What is a capacitor?
A capacitor is essentially two electrically conductive surfaces, called plates, separated by a non-conductive dielectric. When you apply different charges to these two surfaces, those charges are drawn to each other, so the capacitor can hold charge.

Filtering capacitors, for example, will absorb charge when the current goes up and give up charge when the current goes down, thus filtering out changes or noise in currents.

There are polarized and non-polarized capacitors: polarized capacitors have designated positive and negative plates, called anode and cathode.

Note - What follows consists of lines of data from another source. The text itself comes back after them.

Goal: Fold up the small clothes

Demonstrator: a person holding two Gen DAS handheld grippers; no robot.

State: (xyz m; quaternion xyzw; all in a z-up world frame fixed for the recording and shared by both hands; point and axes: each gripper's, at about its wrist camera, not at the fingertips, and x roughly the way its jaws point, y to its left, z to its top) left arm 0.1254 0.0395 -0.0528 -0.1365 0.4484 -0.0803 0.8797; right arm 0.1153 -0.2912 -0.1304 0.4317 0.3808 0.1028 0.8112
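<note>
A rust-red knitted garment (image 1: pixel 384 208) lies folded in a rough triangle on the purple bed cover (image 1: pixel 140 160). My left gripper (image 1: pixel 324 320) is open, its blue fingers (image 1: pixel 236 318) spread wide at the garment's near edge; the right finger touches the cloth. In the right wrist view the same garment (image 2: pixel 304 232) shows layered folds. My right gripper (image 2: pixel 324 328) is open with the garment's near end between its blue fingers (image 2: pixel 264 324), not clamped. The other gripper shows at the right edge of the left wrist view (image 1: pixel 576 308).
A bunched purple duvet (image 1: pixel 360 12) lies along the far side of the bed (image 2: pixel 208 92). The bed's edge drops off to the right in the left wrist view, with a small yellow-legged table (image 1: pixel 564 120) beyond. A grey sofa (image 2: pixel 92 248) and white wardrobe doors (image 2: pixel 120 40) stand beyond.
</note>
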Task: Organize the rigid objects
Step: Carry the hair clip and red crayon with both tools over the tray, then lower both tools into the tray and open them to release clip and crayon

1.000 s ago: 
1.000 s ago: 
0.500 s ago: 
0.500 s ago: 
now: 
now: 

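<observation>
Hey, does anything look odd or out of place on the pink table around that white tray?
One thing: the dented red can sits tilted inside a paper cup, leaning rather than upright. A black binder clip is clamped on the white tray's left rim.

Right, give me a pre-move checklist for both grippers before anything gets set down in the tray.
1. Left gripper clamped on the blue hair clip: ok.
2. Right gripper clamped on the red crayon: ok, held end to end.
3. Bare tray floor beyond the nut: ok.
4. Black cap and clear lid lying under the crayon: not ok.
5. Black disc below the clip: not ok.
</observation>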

If you take the simplest capacitor, where two plates are separated by air, glass, vacuum, silicon, these are non-polarized, and it doesn't matter which plate takes positive or negative charge.

Ceramic capacitors and film capacitors work the same way.

Electrolytic capacitors are different.

E.g. alumnium electrolytic capacitors are two aluminum plates coiled around each other with paper between them. Then the paper is soaked with conductive electrolyte. Then low voltage is given to the plates - at this point what we have is not a capacitor and the current can flow freely from plate to plate through the electrolyte. But the process causes the electrolyte to react with the positive - anode - plate, and build a non-conductive aluminum oxide layer on it. Then the current is raised to the operating voltage of the capacitor.

The thicker the oxide layer - the higher the voltage, at which the capacitor can operate, but also the lower the capacitance - how much charge the capacitor can hold. Connecting electrolytic capacitors backwards will swap the anode and the cathode, but because the conditions of the process are not the same as in the factory, it will be too fast, consume a lot of power and transform it into heat, there will be gas buildup from the chemical reaction and the capacitor will fail. And even if it doesn't, the end result will not fit the original specs.

While there's still electrolyte inside the capacitor and the capacitor is operated within specs, the oxide layer will keep reforming, which is why aluminium electrolytic capacitors are self-healing.

Tantalum caps are also electrolytic capacitors, except a different method and different materials are used when creating them, but while they might look like ceramic or film caps, they are polarized.

How capacitors fail
1. Dielectric breakdown. Air is a dielectric, but if you charge two plates with opposing charges and keep raising the voltage, an electric arch will form between those plates, and air will start behaving like a conductor. Every dielectric has its own dielectric breakdown voltage, and a capacitor's dielectric breakdown voltage depends on the dielectric material, its thickness and the surface area of the plates. Which in turn may be affected by the conditions in which the capacitor operates, and the age of the capacitor.

Because even at breakdown dielectrics have a lot of resistance, a lot of heat is released, and causes the capacitor to lose its integrity and fail.

In common capacitors, it may cause the plates to make contact and short. This is what happens with most capacitors when they fail due to dielectric breakdown.

In safety capacitors, the failure does not cause a short but an open circuit - they are built so when the capacitor fails, the plates are drawn apart. REEFA caps, known for releasing their magic smoke and wonderful aroma at failure, are safety caps.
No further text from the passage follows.